ブラジャーの話修行期間のある日。
自室の姿見の前でラキは何やら苦戦中。
「う〜ん……全然閉まらないなぁ…」
オシャレかなと思って買った前ホックタイプのブラジャー。
だが、最近胸が急成長しているせいか全然閉まらない。
「んっ、ふっ…!」
無理矢理ホックを繋いだところで、ノック音。弱めの音なのでシュートだとすぐ分かる。
「どうしたのー?」
ドアを開けて出迎えると同時に、外れるホック、勢いよく零れる豊満な乳房。
「っ!???」
「やだーっ!見ないでーー!!!」
反射で思わずシュートの腹にパンチ。
呻き声あげる間もなく倒れる彼。
「きゃーー!??ごめんねシュート君!!」
「どうかしたのかよ……なんつーカッコしてんだラキ!?」
騒がしいなと思って様子見に来たナックルだが、ラキの胸元を見てしまって咄嗟に目を逸らしながらも鼻血を流している。
「おい、何やってんだお前ら……いや、ホントに何やってんだ」
朝練の時間なのに中々来ない三人に何かあったのかと、見に来たモラウ。しかし、流石は大人。冷静だ。

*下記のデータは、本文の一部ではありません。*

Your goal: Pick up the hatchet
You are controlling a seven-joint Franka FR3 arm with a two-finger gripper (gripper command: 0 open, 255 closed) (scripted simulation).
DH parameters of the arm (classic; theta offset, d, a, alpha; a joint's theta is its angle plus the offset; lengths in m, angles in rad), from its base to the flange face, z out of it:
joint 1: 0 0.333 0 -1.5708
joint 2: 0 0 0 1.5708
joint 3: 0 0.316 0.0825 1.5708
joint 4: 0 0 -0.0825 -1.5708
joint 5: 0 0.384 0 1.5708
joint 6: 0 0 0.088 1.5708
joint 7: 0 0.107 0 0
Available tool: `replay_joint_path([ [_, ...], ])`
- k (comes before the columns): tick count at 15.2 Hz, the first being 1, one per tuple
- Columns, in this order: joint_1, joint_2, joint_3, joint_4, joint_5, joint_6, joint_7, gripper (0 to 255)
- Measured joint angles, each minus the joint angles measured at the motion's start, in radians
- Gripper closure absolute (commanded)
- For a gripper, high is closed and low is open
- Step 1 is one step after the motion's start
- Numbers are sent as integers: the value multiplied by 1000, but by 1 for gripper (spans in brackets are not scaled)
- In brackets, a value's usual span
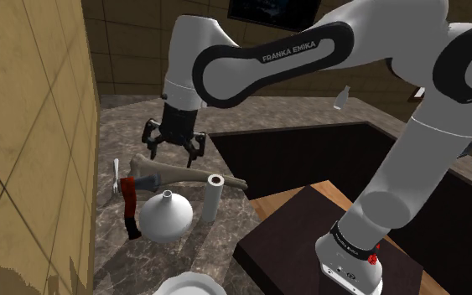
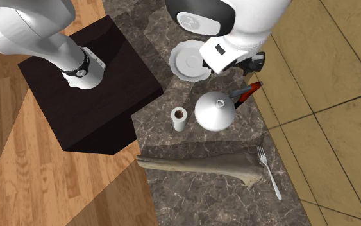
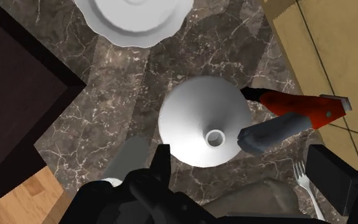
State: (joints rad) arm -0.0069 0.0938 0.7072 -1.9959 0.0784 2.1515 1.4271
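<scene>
Just beside the hatchet [image 3: 298,107], a white narrow-necked flask [image 3: 196,118].

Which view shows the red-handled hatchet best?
Wrist view: the red-handled hatchet lies near, grey head exposed. Shoulder view has it farther off beside the white cone-shaped flask; second exterior view: the white arm covers part.

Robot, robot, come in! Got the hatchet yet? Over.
Pincer open, holding nothing. Red-and-grey hatchet lying on the dark marble counter, not gripped. White cone-shaped flask right beside it; long pale bone nearby.
</scene>
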Motion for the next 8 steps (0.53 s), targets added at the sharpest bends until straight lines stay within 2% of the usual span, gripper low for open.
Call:
replay_joint_path([
  [4,69,179,-15,141,-116,6,168,0],
  [8,181,380,-66,350,-220,-23,314,0],
])
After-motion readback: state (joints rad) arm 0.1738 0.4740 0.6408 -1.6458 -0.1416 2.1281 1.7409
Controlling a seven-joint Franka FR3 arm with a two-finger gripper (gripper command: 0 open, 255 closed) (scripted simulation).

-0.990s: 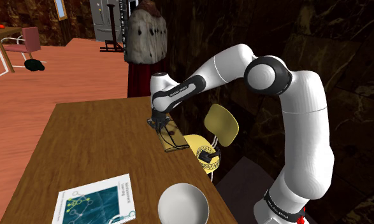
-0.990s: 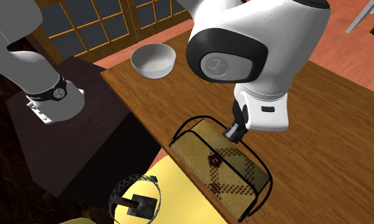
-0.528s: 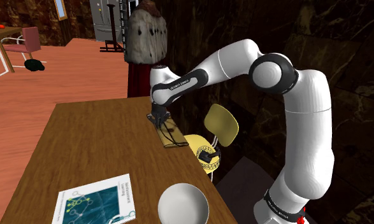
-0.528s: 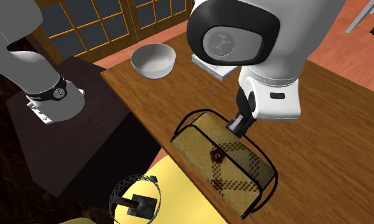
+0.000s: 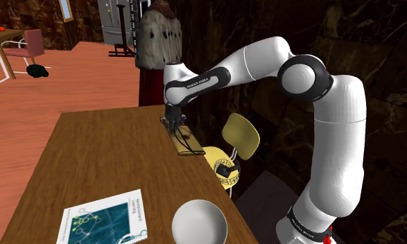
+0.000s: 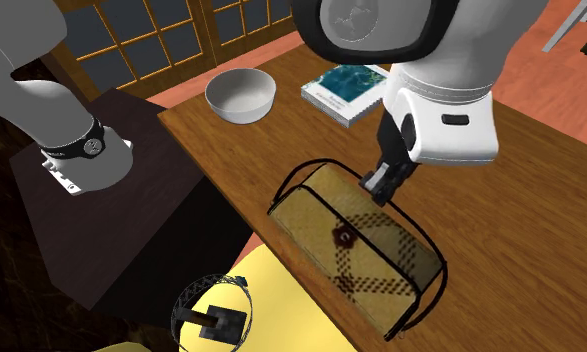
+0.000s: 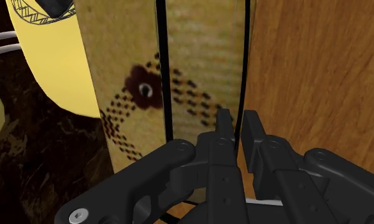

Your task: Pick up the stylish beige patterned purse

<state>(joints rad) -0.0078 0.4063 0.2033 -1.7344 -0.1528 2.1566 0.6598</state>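
Observation:
The beige purse (image 5: pixel 185 142) with a dark woven pattern and thin black handles lies along the wooden table's (image 5: pixel 91 159) edge nearest the yellow chair. In the second exterior view the purse (image 6: pixel 353 245) shows its dark clasp, and my gripper (image 6: pixel 377 184) comes down at its table-side handle. Seen from the wrist, the fingers are pinched on that black handle (image 7: pixel 245 63), the gripper (image 7: pixel 237 121) hanging over the purse (image 7: pixel 192 63). In the shoulder view the gripper (image 5: pixel 174 123) stands just above the purse's far end. Whether the purse is off the table I cannot tell.
A white bowl (image 5: pixel 199 222) and a teal-covered book (image 5: pixel 105 220) lie at the table's near end, toward the stand. A yellow chair (image 5: pixel 238 135) stands just beyond the table edge beside the purse. Orange floor lies past the table's far side.
The gripper has risen and drawn toward the table's far end, shut on the handle. The purse has shifted along with it, and the book has come into the second exterior view.

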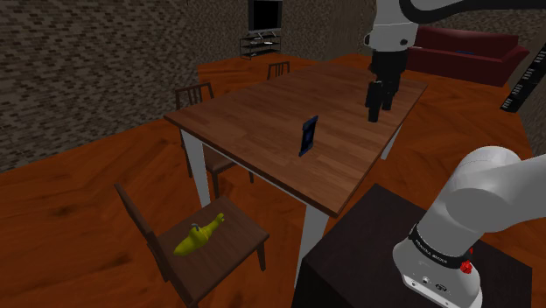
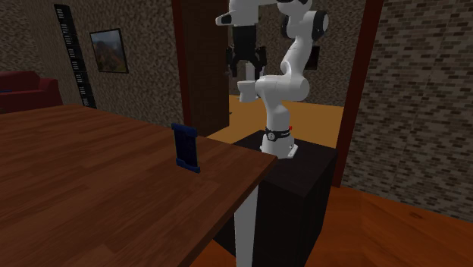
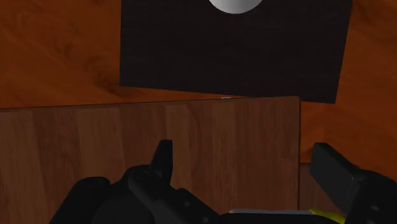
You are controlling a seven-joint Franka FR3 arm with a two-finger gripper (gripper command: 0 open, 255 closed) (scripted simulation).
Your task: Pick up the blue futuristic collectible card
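Nearest in the shoulder view, the arm's white base is seen on its dark stand (image 1: 350, 254). Just beyond, a wooden chair (image 1: 241, 229) is set by the worktop's near end, and a yellow-green item (image 1: 198, 237) is laid on its seat. On the brown wooden worktop (image 1: 254, 114) the blue card (image 1: 308, 135) is stood upright on its edge, near the side that faces the stand, and nothing touches it. Any print on its face is too small to be read. Farther on, the claw (image 1: 377, 107) is held in the air, pointed downward, well apart from the card. Its fingers are spread and nothing is gripped between them. At the back of the room a red sofa (image 1: 464, 52) and a television (image 1: 265, 15) are seen.
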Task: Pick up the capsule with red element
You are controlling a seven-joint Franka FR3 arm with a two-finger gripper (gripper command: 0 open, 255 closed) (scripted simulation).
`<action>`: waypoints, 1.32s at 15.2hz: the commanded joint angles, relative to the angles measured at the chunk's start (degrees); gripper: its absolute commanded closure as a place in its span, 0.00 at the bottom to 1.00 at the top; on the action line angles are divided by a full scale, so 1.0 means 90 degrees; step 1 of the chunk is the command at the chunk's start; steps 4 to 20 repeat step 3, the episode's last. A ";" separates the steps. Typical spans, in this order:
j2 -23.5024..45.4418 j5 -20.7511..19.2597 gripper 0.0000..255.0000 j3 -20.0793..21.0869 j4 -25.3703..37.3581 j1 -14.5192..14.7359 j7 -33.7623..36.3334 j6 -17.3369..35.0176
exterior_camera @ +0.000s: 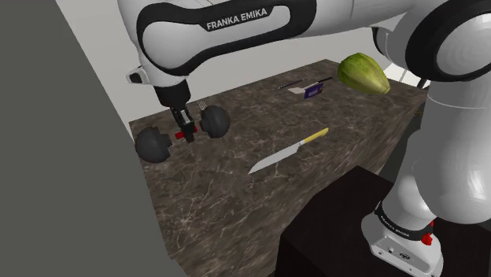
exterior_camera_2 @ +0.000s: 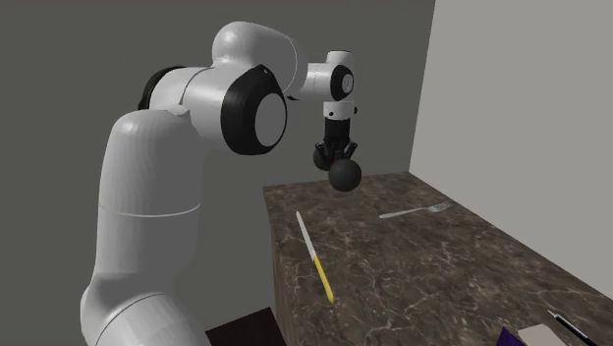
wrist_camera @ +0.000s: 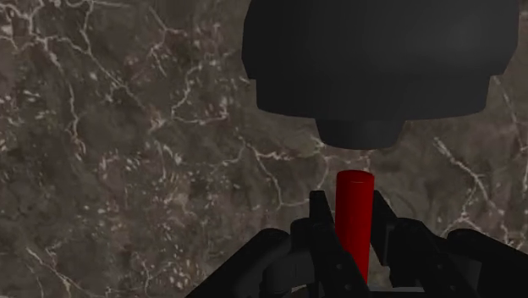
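Dark brown stone with pale veins, like marble, makes the tabletop (exterior_camera: 260, 197), and the glossy white arm (exterior_camera: 236, 24) reaches over the end of it that lies at the shoulder view's left. A smooth green fruit (exterior_camera: 363, 75), oval in shape, lies at the far corner. A knife (exterior_camera: 287, 151) with a flat grey blade and a thin yellow handle lies in the middle, well apart from the work. The capsule (exterior_camera: 215, 120) is shaped like a dumbbell: two matte black balls joined by a short red bar (wrist_camera: 354, 212), which is a plain round cylinder. The gripper (exterior_camera: 186, 131) stands over its middle, and the black fingers (wrist_camera: 320, 229) pinch the red bar from both sides. In the second exterior view the capsule seems to hang a little above the stone, though I cannot be sure of the gap. To do the lift well, I think the pinch must be firm and centred on the bar, because the two heavy-looking balls can turn it. The rise should go straight up and slowly.
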 commanded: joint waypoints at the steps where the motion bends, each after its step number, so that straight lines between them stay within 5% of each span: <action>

「まずラキは着替えてスポブラでも買ってこい。ナックルは鼻血拭け。で、シュートは……生きてるか?」
呼びかけても反応がないので、頭を何回か叩いてると漸く起き上がるシュート。
「花畑が……」
「あの世行きかけてんじゃねぇか。まだまだ修行が足りねぇなお前も」
「はい…あの、モラウさん…」
「ん?」
「吐きそうです……ウッ…」
「おい待てここで吐くんじゃねぇ!おい!」
数年後。
「あっ…また取れちゃった」
お気に入りのピンクのブラジャーのホックが壊れてしまってちょっと落ち込んでいると、ノックの後に入ってきたシュートが淡々と言う。
「やはり、スポブラの方がいいと俺は思う」
「えーー、可愛くないもん。いいよまた買ってくるし」
「買ってくるなら揃いのにしたらどうだ?」
「ブラとパンツの気分が違うのアタシは!……あーあ、昔ならすぐ赤くなって可愛かったのにね」
「俺だっていつまでも青い訳じゃない」
ちぇー、っと唇を尖らせると代わりのスポブラを身につけるラキ。
あの頃の可愛かったシュートをもう一度見る為の作戦を思い描いて。